God you would have loved her.

She said homosexuality is genetic,

a decadent recipe passed down to

diabetic queens of the family.

I never went hungry.

Thank you, Grandma.

 

I still wonder what he’d say, my brother,

who arranged my GI Joes in sexual positions,

who explained biology

with pornographic magazines,

who knew before anyone but left

before I could truly make an appearance.

When we’d play hide and seek as children

I always ended up in the closet.

 

He would help me out gently.

​

I think it was a sign.

 

Originally published in My Life as Adam

 

 

 

RECALLING A LAST
CONVERSATION

BETWEEN FATHER
AND SON

 

I am angry at myself for not

staking his words to my hollow chest

so that these spaces of excavation

and mental archaeological digs

would hold more artifact. We talked

for five minutes, joking about

mortality and the missing spines

of politicians. The rest,

I’m not sure, layers scraped away

by the trowel of sleepless nights,

dreamlike words hanging

like dust in my throat, as reliable

as the stories we give to bones

found buried in the sand.

 

Originally published in Less Fortunate Pirates

 

 

 

 

WASHINGTON

​

In the early fall
I walked down the sidewalk

across from the obnoxious hotel

in a city where the monuments are smaller

than the history they carry.
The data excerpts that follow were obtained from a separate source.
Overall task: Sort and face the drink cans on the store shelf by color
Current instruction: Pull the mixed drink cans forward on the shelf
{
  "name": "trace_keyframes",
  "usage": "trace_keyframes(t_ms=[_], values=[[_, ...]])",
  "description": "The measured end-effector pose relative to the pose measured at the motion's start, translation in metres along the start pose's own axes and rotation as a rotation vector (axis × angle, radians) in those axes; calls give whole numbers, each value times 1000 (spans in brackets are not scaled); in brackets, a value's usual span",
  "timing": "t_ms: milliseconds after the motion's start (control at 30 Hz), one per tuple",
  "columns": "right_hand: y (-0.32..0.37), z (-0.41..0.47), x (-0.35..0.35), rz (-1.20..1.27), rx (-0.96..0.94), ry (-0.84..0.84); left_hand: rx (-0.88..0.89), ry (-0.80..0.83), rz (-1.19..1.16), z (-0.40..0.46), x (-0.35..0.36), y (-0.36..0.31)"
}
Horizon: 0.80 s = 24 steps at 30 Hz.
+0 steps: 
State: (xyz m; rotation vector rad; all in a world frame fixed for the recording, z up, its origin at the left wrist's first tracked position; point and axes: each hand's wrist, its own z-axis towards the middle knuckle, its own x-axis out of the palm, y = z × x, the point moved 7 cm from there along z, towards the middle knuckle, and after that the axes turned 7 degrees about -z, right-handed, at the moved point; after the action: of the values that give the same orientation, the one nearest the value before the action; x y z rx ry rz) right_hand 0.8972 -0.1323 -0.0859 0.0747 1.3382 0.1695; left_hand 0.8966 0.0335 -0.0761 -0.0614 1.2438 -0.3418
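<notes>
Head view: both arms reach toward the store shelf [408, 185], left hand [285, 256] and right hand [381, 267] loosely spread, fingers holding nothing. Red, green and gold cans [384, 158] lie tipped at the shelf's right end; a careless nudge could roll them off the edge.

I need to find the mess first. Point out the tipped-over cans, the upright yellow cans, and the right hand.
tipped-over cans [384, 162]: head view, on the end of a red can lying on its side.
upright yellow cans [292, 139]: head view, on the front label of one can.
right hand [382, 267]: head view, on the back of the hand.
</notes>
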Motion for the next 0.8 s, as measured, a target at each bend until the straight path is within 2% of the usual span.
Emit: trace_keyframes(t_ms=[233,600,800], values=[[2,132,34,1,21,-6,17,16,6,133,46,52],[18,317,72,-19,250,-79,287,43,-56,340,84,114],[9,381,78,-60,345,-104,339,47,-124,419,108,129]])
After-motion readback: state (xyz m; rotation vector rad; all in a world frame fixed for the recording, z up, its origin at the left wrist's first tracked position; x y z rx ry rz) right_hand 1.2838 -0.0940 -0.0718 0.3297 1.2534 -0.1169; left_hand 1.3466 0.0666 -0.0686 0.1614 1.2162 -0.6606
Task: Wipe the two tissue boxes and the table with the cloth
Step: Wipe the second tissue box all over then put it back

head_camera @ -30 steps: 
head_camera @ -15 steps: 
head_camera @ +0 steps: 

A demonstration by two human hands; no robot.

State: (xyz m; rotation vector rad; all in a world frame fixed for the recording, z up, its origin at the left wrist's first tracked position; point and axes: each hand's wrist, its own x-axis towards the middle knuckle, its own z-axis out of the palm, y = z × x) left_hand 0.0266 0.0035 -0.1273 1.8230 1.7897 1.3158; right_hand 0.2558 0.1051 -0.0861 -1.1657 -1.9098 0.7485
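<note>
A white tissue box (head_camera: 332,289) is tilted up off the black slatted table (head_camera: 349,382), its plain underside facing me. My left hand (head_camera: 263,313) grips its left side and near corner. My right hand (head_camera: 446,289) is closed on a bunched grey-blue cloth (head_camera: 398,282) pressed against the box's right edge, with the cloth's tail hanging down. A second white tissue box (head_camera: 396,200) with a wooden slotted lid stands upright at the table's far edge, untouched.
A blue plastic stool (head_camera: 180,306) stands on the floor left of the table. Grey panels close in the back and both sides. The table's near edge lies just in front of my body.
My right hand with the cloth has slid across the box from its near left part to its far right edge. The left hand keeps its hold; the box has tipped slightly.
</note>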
Earlier I’d asked

the cab driver if he ever gets used to the enormous.

This was the refrain of the tour:
Are you complacent to this beauty?

What do you still see?
Are you stopped by the way the light falls on the marble

the red of the dirt the blooming oranges on the trees

in the middle of your day your business as usual?

The hotel I think was the only ugly

thing I saw all fall the gilded palace with

surname as brand.

​

. . . When you’re a writer

I told the audiences along the way

you’re the brand it’s your story

you’re the story sometimes I don’t

even read the manuscripts before I say yes

that’s the secret that’s the trick and the truth

it’s the writer it’s the person who makes me feel

the hope of creation what bridges

does your story build who’s waiting on

the other side to walk across to feel the connection

who feels like a monster who feels alone

whose stories will intersect your own . . .

 

In November I have to remind myself of this:

Bryan, Bryan, Bryan: If there’s a separation

build a bridge.

If there’s a palace

be the hammer and the spray paint.

If there’s a wall

be the hands that tear that fucker down.